后来一打听,姚瑞江,东北汉子,哈尔滨师范大学美术学院的教授,师从大写意花鸟画名家高卉民。这就对上了。那股子野味儿,不是硬装出来的,是黑土地上自己长出来的。
咱们平时看惯了的花鸟画是什么样?梅兰竹菊,温文尔雅,讲究个君子之风,看着养眼,也养心。但说实话,看多了,总觉得隔着点什么,那种精致是经过修剪的,是文人心里的理想国。姚瑞江的画不一样,他画的不是什么名贵花木,他画的,是东北苦寒之地那些叫不上名字的山花野草,是荆棘丛里的野杜鹃、毛绣线菊,是那种在石头缝里、在冰碴子底下也要挣扎着活出个样的东西。

这让我想起小时候在乡下,田埂上、沟渠边,到处都是这种不起眼的草木。没人浇水,没人施肥,全靠老天爷赏脸。可你甭管它,一到时候,它就那么不管不顾地开,不管不顾地绿,那股子泼辣劲儿,任什么名贵花草都比不了。姚瑞江把这种劲儿抓住了,而且抓得死死的。他不重复古人,也不重复自己,据说他画里的花儿,一朵有一朵的脾气,绝不重样。这种对生命最朴素的尊重,比那些动不动就要表达什么宏大主题的,来得更动人。

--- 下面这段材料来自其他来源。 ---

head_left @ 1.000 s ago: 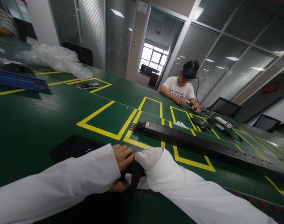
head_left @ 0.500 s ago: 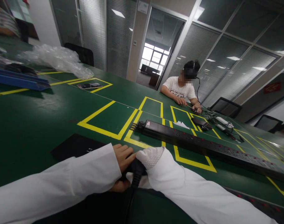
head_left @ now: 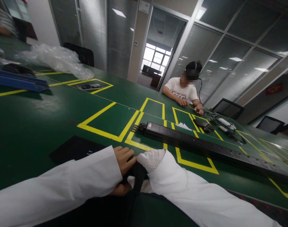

看他的画,首先撞进眼里的是笔墨。有评论家用了个词儿,叫“调性”。这词儿挺新鲜,原来说的是音乐。老辈人看画,爱讲气韵,讲笔墨。调性这说法,倒把那种模糊的“感觉”说得更明白了。你看他画画,用墨真敢用,水头足,墨色淋漓,黑的地方黑得透亮,不闷,不脏;枯的地方像干裂的土地,但又有股子韧劲儿。他追求什么?松而不散,密而不堵,繁而不乱,简而不单。这几个词儿,懂行的一看就知道,这是手上真有功夫,心里真有力道的才能说出来的话。